By applying that signature to their single-cell transcriptome profiles, the researchers found gradients of stemness throughout all five tumors, and that stemness was negatively correlated with the cell cycle meta-signature.
Based on bulk analysis, the tumors the researchers examined fell into different categories of The Cancer Genome Atlas classification scheme. For instance, MGH26 was classified as a proneural tumor and MGH30 as classical tumor.
At the single-cell level, though, they were all mixes of the different glioblastoma subtypes. Single-cell qPCR of 30 classifier genes from more than 160 additional MGH26 and MGH30 cells confirmed the presence of multiple subtypes within those tumors, though the bulk analysis reflected the dominant transcriptional program.
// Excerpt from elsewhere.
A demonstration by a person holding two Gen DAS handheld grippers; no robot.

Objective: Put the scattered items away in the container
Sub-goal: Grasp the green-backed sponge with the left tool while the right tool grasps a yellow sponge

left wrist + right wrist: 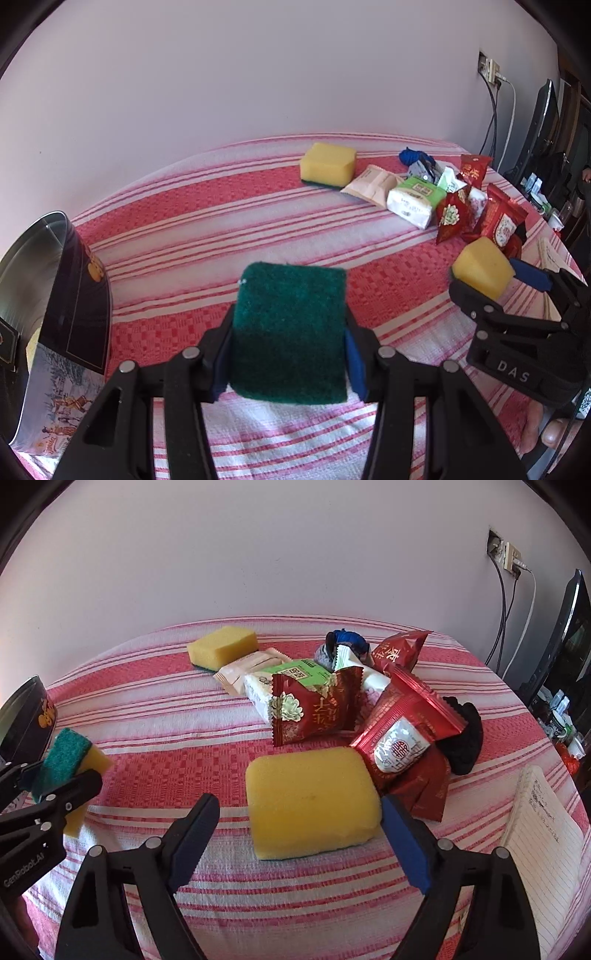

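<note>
A green-topped sponge (290, 332) is squeezed between the left gripper (290, 363) fingers, near the tin container (55, 280), so it can be dropped in. The right gripper (295, 843) fingers are spread wide around a yellow sponge (312, 801) on the desk (166, 720), ready to be closed.

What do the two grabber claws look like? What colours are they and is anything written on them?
Both are black plastic with round silver rivets at the joints. The left gripper and right gripper have long angled arms with slot holes and blue ridged fingers. White letters read "DAS" on the right one and "GenRobot.AI" on the left.
</note>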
"Thus, although population-level data detect the dominant transcriptional program, they do not capture the true diversity of transcriptional subtypes within a tumor," the researchers said.
The different classification schemes further seem to be associated with certain transcriptional signatures. For instance, the stemness signature is strongest in proneural and classical tumor cells, but lacking in mesenchymal tumor cells.
Heterogeneity, the researchers further noted, appears to affect clinical outcomes. By binning tumors belonging to the proneural TCGA subtype based upon the level of the signal they had for other subtypes, they found that increased heterogeneity is linked to decreased survival.
"Understanding the cellular landscape can provide a blueprint for identifying new therapies that target each of the various sub-populations of cancer cells, and ultimately for tailoring such therapies to individual patient tumors," said co-senior author Bradley Bernstein from the Broad and MGH in a statement.